Work instructions: So that nothing is lost, restate each entry exactly as supplied.

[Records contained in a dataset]
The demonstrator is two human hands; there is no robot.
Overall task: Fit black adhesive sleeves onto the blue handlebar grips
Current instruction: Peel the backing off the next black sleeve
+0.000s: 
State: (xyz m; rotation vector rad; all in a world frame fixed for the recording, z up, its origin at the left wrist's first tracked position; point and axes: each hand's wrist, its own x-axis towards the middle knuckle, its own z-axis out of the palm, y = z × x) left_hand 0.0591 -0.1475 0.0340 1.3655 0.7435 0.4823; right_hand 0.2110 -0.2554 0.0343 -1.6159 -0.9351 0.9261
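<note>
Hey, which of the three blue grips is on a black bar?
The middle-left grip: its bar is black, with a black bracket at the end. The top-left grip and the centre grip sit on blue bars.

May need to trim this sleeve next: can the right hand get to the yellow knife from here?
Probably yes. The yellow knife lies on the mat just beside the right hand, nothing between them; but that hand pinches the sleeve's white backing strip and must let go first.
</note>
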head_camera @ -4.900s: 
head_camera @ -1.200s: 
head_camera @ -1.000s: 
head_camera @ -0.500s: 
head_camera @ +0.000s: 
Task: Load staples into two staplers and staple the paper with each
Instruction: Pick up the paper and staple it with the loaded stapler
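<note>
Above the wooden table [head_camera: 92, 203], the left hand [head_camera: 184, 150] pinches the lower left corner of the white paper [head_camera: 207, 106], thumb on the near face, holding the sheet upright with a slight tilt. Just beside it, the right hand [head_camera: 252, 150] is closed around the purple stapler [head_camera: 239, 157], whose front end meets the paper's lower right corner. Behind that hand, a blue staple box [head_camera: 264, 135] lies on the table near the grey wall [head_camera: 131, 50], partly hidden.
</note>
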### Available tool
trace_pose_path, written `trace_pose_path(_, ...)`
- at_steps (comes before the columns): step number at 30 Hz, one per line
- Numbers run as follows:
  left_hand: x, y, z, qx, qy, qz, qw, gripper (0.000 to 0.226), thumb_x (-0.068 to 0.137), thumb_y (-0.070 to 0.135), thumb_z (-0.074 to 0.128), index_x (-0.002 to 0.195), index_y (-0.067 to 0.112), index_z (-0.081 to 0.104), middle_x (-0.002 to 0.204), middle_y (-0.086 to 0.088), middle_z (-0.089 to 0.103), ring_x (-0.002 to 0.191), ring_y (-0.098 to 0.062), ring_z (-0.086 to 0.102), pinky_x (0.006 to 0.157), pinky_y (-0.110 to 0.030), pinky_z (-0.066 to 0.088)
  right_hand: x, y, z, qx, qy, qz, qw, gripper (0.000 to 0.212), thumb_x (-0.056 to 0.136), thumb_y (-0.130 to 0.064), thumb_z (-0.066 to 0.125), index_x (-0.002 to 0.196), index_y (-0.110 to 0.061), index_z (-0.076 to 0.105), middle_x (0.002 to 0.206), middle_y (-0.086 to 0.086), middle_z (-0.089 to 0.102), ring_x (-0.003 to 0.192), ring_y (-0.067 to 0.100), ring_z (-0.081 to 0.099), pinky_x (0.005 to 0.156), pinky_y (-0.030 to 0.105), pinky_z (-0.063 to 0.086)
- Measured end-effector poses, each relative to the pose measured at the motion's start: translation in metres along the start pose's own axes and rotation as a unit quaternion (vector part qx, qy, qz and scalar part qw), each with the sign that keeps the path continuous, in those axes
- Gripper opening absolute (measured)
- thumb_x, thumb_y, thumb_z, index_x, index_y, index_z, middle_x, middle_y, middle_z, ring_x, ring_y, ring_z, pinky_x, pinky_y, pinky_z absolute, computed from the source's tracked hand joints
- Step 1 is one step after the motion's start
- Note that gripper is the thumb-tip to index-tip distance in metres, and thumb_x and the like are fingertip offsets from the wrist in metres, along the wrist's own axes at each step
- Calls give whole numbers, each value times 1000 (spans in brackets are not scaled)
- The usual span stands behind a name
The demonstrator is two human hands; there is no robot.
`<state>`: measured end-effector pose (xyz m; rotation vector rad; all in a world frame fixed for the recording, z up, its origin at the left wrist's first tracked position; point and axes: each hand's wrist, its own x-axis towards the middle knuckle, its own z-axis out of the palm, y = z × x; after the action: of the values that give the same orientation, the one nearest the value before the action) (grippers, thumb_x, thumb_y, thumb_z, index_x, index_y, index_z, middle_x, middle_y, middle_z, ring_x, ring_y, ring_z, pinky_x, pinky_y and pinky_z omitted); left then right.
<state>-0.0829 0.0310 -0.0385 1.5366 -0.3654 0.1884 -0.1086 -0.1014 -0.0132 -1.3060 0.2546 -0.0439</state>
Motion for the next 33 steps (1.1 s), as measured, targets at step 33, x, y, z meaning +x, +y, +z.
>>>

Answer for this exercise:
The demonstrator is two human hands; there is no robot.
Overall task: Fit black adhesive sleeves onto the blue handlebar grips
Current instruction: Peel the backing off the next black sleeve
+0.000s: 
State: (xyz m; rotation vector rad; all in a world frame fixed for the recording, z up, its origin at the left wrist's first tracked position; point and axes: each hand's wrist, its own x-axis towards the middle knuckle, its own z-axis out of the palm, y = z × x) left_hand 0.0591 -0.1475 0.0340 1.3655 0.7435 0.4823; right_hand 0.2110 -0.2554 0.0343 -1.6159 -0.9351 0.9261
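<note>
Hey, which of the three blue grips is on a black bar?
The middle-left grip: its bar is black, with a black bracket at the end. The top-left grip and the centre grip sit on blue bars.

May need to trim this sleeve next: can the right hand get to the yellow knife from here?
Probably yes. The yellow knife lies on the mat just beside the right hand, nothing between them; but that hand pinches the sleeve's white backing strip and must let go first.
</note>
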head_camera @ -4.900s: 
head_camera @ -1.200s: 
head_camera @ -1.000s: 
head_camera @ -0.500s: 
head_camera @ +0.000s: 
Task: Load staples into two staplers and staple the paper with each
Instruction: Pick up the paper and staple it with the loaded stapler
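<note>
Above the wooden table [head_camera: 92, 203], the left hand [head_camera: 184, 150] pinches the lower left corner of the white paper [head_camera: 207, 106], thumb on the near face, holding the sheet upright with a slight tilt. Just beside it, the right hand [head_camera: 252, 150] is closed around the purple stapler [head_camera: 239, 157], whose front end meets the paper's lower right corner. Behind that hand, a blue staple box [head_camera: 264, 135] lies on the table near the grey wall [head_camera: 131, 50], partly hidden.
</note>
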### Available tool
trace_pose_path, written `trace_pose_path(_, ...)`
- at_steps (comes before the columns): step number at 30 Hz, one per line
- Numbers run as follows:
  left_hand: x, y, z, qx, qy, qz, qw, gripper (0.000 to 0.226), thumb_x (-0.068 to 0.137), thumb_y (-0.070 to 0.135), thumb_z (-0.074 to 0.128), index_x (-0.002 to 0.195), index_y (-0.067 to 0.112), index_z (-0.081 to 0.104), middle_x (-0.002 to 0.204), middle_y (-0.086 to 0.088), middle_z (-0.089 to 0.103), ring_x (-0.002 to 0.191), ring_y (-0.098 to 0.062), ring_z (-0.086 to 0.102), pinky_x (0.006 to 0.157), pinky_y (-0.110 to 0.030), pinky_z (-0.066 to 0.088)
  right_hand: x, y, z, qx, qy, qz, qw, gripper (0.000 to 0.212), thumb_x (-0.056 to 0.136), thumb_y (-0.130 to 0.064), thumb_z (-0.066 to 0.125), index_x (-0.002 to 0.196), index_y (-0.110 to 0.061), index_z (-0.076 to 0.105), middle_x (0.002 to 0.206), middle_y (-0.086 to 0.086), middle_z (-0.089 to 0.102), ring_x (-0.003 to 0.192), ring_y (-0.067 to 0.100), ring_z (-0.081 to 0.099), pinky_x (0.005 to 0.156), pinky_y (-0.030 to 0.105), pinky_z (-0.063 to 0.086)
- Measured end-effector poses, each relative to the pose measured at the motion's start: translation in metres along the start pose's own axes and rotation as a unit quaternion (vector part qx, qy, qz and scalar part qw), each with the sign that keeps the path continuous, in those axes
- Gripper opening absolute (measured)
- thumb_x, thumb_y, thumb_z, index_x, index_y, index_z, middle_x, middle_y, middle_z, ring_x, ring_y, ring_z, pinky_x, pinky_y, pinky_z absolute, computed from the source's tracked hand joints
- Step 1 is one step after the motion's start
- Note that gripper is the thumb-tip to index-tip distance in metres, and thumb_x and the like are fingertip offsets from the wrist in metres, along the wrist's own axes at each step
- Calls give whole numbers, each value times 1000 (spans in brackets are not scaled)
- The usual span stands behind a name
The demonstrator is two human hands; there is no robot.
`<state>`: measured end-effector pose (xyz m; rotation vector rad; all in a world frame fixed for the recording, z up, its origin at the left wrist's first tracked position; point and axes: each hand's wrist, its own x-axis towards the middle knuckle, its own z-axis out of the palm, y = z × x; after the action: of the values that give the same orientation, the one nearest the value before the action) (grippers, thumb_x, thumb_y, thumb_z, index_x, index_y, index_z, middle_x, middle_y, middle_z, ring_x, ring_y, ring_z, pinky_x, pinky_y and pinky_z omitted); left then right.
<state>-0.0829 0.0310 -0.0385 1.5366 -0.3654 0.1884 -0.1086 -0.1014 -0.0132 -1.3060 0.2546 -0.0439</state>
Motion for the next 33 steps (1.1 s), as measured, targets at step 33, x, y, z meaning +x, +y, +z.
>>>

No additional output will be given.